Here a couple key points:

\- Buck and Bazel are very similar.

\- Buck currently models C++ projects better [1].

\- Buck leverages remote caches currently better than Bazel [3] \- Bazel is
very easy to install

\- Bazels "toolchains" make it very easy to onboard newcomers (to any project
and language) but also ensure the build will run as expected.

\- Bazel is less opinionated and more extensible than Buck.

In fact Bazel is so powerful that you can have Buildfiles that download a
package manager and use it to resolve more dependencies. This is great to get
things off the ground, but makes things less composable because the package
manager won't see the whole dependency graph. As a result you might get
version conflicts somewhere down the line.

To summarize: I think having a _very_ opinionated build-system is easier to
reason and scales usually better.

Communities with very opinionated packaging and build-systems are proving this
by having orders of magnitude more packages that eg. the highly fragmented C++
community where configuration is prefered over convention.

> Have you considered offering support in Bazel for your package manager?

Yes we did. As soon as this feature [1] is implemented we will have a 1:1
mapping for C++ Buck Projects and Bazel. Then after a small (automated)
refactoring of our Buckaroo packages, you should be able to build any package
from the Buckaroo ecosystem with either Buck or Bazel.

Btw.

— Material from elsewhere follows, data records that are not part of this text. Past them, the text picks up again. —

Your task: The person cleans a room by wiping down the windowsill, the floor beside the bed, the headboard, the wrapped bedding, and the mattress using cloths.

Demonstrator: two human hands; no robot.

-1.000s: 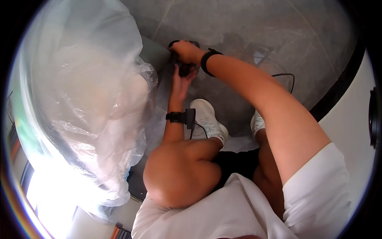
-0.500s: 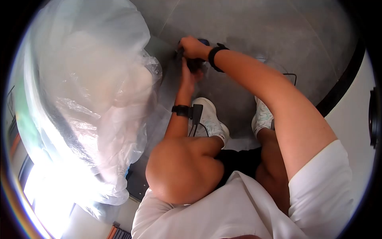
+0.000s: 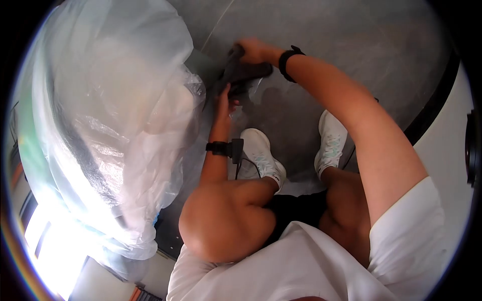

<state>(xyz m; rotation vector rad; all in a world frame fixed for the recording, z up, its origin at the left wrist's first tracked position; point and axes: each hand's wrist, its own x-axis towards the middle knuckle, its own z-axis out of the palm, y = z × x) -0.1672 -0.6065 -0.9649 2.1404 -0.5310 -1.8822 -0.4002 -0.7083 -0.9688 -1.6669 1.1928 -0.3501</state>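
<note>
A dark object [image 3: 247,71], blurred and hard to make out, hangs between my hands above the grey floor [image 3: 301,30]. My right hand [image 3: 255,51] is closed round its upper part, with a black band on the wrist. Below it, my left hand [image 3: 226,103] touches or lies close beside the object's lower left side. Its thumb points up and its other fingers are partly bent. A black band with a small box [image 3: 237,150] and a cable sits on my left wrist. Some clear plastic shows just under the dark object.
At left stands a large thing wrapped in clear plastic [image 3: 115,115], with a grey-green part [image 3: 203,65] beside the hands. My white shoes [image 3: 258,153] are on the floor. A pale curved surface [image 3: 437,145] with a dark edge lies at right.
My right hand has moved up and to the right with the dark object, which shows more now. My left hand has shifted slightly left and down, its fingers apart from the right hand.
</note>
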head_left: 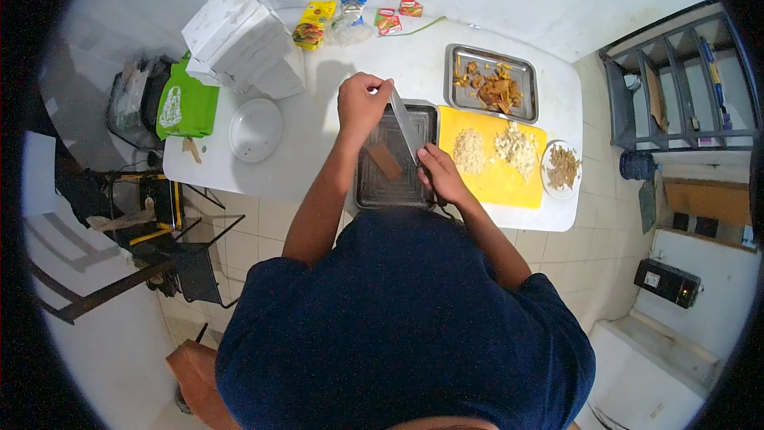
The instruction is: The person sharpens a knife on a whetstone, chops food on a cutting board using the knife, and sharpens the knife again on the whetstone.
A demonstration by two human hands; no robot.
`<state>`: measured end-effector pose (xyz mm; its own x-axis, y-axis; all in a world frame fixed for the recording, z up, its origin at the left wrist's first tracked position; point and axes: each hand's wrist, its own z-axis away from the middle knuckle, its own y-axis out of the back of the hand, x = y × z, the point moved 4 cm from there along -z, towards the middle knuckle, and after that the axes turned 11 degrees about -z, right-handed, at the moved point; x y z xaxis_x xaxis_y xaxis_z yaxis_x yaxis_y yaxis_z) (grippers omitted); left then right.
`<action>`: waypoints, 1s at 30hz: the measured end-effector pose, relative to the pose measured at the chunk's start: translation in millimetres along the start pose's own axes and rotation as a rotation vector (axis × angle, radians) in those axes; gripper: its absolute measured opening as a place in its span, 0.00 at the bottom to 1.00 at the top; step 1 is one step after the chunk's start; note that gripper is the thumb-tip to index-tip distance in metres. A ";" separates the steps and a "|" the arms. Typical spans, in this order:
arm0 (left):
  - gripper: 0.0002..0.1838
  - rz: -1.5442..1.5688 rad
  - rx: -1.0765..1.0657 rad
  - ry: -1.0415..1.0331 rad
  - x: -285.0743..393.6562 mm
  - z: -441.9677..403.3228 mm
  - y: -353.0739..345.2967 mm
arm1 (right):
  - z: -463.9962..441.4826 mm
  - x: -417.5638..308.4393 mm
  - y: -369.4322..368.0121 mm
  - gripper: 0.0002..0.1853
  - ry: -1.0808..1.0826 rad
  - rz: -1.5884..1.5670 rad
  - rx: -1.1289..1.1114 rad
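Observation:
A knife (406, 126) is held up at a slant over a dark metal tray (430, 121). My right hand (442, 175) is closed around its dark handle. At the far end of the blade, my left hand (363, 103) is closed, thumb and fingers pinched at the tip. Inside the tray lies a reddish-brown rectangular block (385, 162), like a sharpening stone, below the blade. Just right of the tray, a yellow cutting board (485, 185) carries two piles of chopped pale food, one finer (469, 151) and one coarser (516, 149).
A steel tray (532, 84) of brown and yellow pieces stands at the back right. A small plate (549, 183) of brown bits sits at the right edge. On the left are a white plate (256, 130), a green bag (187, 103) and a white box (243, 32). Food packets (314, 24) lie along the back.

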<state>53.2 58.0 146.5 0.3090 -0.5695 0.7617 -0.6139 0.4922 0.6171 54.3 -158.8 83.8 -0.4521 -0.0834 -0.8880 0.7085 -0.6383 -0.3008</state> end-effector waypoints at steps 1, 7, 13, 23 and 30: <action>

The cppslack community is attempting to create a feature matrix of
various build-systems here [2]

[1]
[https://github.com/bazelbuild/bazel/issues/7568](https://github.com/bazelbuild/bazel/issues/7568)

[2]
[https://docs.google.com/document/d/1y5ZD8ETyGtxCmtT9dIMDTnWw...](https://docs.google.com/document/d/1y5ZD8ETyGtxCmtT9dIMDTnWwbeg-
HCpLkNiFJPO4Rdw/edit#)

[3]
[https://github.com/bazelbuild/bazel/issues/7664](https://github.com/bazelbuild/bazel/issues/7664)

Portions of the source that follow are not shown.